Долго и нудно тянется время… прислушиваешься к завыванию ветра… хочется что-то сделать большое и важное… рвется что-то… но ничего не выходит, и тоска, как камень, давит душу. Сидишь и ждешь, когда забелеет в окне, и можно идти на двор колоть дрова, сходить на пруд за водой, или взять лопату и разгребать нанесенные за ночь под окнами сугробы.
Самое тяжелое, что переношу я, это — постоянная, так сказать, хроническая нужда. И, собственно говоря, не моя нужда, а моих близких, которых я обязан кормить и поить, обувать и одевать. Лично о себе я мало хлопочу, и мне кажется, да это так и было бы, если бы я не был связан, не опутал бы так сам себя путами, которых не развяжешь теперь, я бы ушел с котомкой за плечами куда глаза глядят, как это было прежде, когда был молод и не был «связан»…

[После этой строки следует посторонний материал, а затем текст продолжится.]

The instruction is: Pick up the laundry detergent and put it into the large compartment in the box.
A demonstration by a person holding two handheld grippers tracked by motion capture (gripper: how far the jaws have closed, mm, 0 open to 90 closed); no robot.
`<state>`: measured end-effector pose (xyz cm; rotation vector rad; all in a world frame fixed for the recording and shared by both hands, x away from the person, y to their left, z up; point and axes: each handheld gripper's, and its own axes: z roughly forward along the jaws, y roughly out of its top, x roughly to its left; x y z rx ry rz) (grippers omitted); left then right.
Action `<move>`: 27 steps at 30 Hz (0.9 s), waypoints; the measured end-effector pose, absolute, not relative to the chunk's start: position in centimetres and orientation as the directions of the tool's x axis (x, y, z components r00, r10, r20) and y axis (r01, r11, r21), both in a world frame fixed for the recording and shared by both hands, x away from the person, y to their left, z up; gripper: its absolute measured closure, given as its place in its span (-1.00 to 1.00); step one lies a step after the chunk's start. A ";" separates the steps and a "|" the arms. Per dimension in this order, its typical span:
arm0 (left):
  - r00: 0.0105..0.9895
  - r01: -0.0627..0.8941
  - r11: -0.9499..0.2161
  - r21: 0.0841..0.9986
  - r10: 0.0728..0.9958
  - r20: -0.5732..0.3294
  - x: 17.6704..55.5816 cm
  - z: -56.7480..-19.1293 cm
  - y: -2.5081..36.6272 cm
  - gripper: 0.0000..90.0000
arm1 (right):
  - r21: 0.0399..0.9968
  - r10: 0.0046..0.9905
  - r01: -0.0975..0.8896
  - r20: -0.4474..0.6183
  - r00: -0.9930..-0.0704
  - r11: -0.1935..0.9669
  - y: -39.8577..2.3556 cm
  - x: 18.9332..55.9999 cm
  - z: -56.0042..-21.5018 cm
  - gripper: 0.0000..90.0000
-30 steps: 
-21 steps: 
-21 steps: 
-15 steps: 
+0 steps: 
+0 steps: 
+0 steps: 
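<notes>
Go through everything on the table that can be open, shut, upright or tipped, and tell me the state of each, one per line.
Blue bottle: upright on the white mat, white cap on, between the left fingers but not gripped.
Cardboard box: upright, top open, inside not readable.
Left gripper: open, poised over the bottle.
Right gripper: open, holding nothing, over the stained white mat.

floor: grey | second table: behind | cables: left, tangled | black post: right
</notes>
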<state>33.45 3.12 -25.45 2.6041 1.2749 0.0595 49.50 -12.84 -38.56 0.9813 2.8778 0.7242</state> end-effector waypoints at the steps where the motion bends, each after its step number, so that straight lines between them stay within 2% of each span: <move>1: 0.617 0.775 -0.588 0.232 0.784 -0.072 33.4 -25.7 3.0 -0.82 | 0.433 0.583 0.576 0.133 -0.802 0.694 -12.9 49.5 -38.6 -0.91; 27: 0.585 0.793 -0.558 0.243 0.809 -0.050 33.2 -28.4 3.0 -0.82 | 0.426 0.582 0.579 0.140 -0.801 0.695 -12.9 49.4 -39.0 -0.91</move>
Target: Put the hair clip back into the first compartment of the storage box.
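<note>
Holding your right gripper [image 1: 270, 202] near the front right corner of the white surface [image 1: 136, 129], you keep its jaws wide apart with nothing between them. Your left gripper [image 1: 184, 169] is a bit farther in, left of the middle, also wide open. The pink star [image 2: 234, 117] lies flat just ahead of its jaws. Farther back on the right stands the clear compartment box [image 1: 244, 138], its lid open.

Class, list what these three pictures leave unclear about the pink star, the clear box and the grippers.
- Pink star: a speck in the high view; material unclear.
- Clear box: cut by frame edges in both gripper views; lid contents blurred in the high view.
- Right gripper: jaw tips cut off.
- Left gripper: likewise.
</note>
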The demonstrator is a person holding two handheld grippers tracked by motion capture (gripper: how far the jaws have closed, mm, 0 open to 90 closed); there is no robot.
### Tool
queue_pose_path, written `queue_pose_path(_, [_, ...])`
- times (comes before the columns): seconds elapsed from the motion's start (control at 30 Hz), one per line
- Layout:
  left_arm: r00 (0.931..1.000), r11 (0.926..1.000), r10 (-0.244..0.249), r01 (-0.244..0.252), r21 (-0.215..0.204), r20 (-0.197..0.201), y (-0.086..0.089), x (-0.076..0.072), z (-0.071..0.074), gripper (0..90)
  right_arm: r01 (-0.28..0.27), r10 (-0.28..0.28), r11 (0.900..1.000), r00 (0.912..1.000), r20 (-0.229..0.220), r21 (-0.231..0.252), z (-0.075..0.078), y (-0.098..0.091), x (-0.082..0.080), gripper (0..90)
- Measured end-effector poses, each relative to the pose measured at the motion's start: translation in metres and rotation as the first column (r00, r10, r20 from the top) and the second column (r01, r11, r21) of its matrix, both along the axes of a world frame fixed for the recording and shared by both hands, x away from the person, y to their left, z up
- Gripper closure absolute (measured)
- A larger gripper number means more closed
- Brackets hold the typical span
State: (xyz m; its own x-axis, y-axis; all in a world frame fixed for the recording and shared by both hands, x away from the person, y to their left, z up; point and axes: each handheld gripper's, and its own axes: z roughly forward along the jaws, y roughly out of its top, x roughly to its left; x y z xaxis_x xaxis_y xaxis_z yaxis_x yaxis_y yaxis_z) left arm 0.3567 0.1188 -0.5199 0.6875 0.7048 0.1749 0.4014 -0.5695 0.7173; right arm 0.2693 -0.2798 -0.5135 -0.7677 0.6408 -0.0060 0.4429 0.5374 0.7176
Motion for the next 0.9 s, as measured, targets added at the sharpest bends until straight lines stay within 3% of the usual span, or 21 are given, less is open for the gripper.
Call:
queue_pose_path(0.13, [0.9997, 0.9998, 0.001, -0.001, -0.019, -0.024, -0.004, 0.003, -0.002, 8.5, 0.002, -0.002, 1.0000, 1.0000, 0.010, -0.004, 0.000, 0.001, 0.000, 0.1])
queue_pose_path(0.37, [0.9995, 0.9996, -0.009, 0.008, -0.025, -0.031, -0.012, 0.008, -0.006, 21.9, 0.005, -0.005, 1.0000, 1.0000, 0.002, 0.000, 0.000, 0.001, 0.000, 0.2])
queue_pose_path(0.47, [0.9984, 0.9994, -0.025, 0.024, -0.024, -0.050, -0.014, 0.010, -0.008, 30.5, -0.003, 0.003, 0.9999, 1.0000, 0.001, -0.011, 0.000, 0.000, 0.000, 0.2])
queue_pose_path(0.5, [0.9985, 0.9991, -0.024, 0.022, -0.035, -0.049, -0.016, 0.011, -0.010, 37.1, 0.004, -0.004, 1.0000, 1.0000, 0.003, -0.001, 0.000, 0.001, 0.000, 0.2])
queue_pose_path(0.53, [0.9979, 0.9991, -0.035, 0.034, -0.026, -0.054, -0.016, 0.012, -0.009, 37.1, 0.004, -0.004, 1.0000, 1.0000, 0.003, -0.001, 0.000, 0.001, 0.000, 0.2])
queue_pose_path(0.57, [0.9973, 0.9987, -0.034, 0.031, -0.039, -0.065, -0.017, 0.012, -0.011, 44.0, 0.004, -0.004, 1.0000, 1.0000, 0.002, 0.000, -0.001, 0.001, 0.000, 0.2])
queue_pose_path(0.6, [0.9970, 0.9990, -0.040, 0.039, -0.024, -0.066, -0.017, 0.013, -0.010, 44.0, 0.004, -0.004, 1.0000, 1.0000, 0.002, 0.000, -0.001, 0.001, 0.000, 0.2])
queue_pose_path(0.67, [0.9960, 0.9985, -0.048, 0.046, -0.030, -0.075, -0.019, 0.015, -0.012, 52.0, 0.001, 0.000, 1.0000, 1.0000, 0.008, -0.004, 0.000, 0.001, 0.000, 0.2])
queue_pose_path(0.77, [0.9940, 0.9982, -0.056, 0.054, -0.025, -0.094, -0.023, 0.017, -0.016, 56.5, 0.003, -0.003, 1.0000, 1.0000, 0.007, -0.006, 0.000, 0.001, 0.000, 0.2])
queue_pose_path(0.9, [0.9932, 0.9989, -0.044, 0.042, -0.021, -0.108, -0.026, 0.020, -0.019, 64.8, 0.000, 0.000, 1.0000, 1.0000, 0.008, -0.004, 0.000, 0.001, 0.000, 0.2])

Сколько унижений, сколько обид, муки душевной приносила и сейчас приносит мне эта проклятая нужда! Эти ненавидимые, окаянные деньги!
Тяжело вспоминать, и не хотелось бы бередить рану, но если уже начал, — надо кончать.
Итак, то, о чем хочу писать, было, как я уже и говорил, не особенно давно: года два-три назад. Осень стояла мокрая, гнилая, а под конец сентября по утрам начались заморозки. Для меня это время выдалось особенно трудным: не было денег, и не было ничего написано, за что бы можно их получить, а издатель моих рассказов в Петрограде на слезные мои письма прислать сколько-нибудь не удостаивал даже простым ответом.
Семья буквально голодала. Кормились кое-как картошкой… продавали за бесценок грибы и на эти деньги покупали «чайку, сахарку». Коровы не было. Ее еще весной пришлось продать. В лавке не верили. Отношение ко мне было самое подлое, насмешливо-злобное. Кличка «писатель» произносилась с особенным ядом презрения, и ее приходилось молча проглатывать. Дети, жена и сам я были разуты, раздеты и походили на нищих. Мне не в чем было выйти… не было сапог… И вот в это время заболел у меня любимый мой четырехлетний мальчик. Заболел, как выяснилось, скарлатиной.
Болезнь была в легкой форме. Все обошлось благополучно. Отлежался дома и, не заразив других, поправился… Но последствия оказались роковыми: простудили мы его, что ли, еще не успевшего поправиться, или еще что, но только появилось какое-то «осложнение», по выражению фельдшера, где-то в почках, и он помер.
Помню, было это часу в девятом утра. Лежал он на постели и тихонько стонал, глядя на меня испуганными, жалкими глазами. Я не знал, что делать. Земская больница от того места, где я живу, находилась неподалеку в селе, версты за полторы, и я, наконец, видя, что ему все хуже и хуже, решил снести его туда.
— В чем же ты пойдешь-то? На ноги-то что наденешь? — плача, спросила жена и добавила: — Господи, вот до чего дожили — выйти не в чем!.. Хуже последних нищих! У нищего — ну того есть… Эх, ты, а еще писатель называется!..
Я промолчал и велел завернуть больного во что-нибудь потеплее.
— Да во что?.. Нету ничего… О, Господи! Помрет… помрет… Вижу уж я, что помрет, простудили… от нас помрет…
Плача и причитая, она укутала его в какое-то одеяло, что ли, и я, всунув ноги в полуразвалившиеся резиновые калоши, понес его на руках в больницу. Убитая горем жена, худая и трясущаяся от слез, нищенски одетая в скривляканных «полсапожках», и старший сынишка пошли со мною.
Идти приходилось через поле. Погода выяснилась. Навстречу нам дул ветер, и из разрозненных облаков проглядывало, но ненадолго, и снова пряталось солнце. Идти в калошах по распустившейся грязи было тяжело и неловко.
Я торопился, устал, запыхался и, дойдя до больничного, выходившего одной стороной в поле, глухого забора, не мог дальше нести его. Меня душили слезы. Какая-то невыразимая словами скорбь терзала душу. Я обессилел и остановился.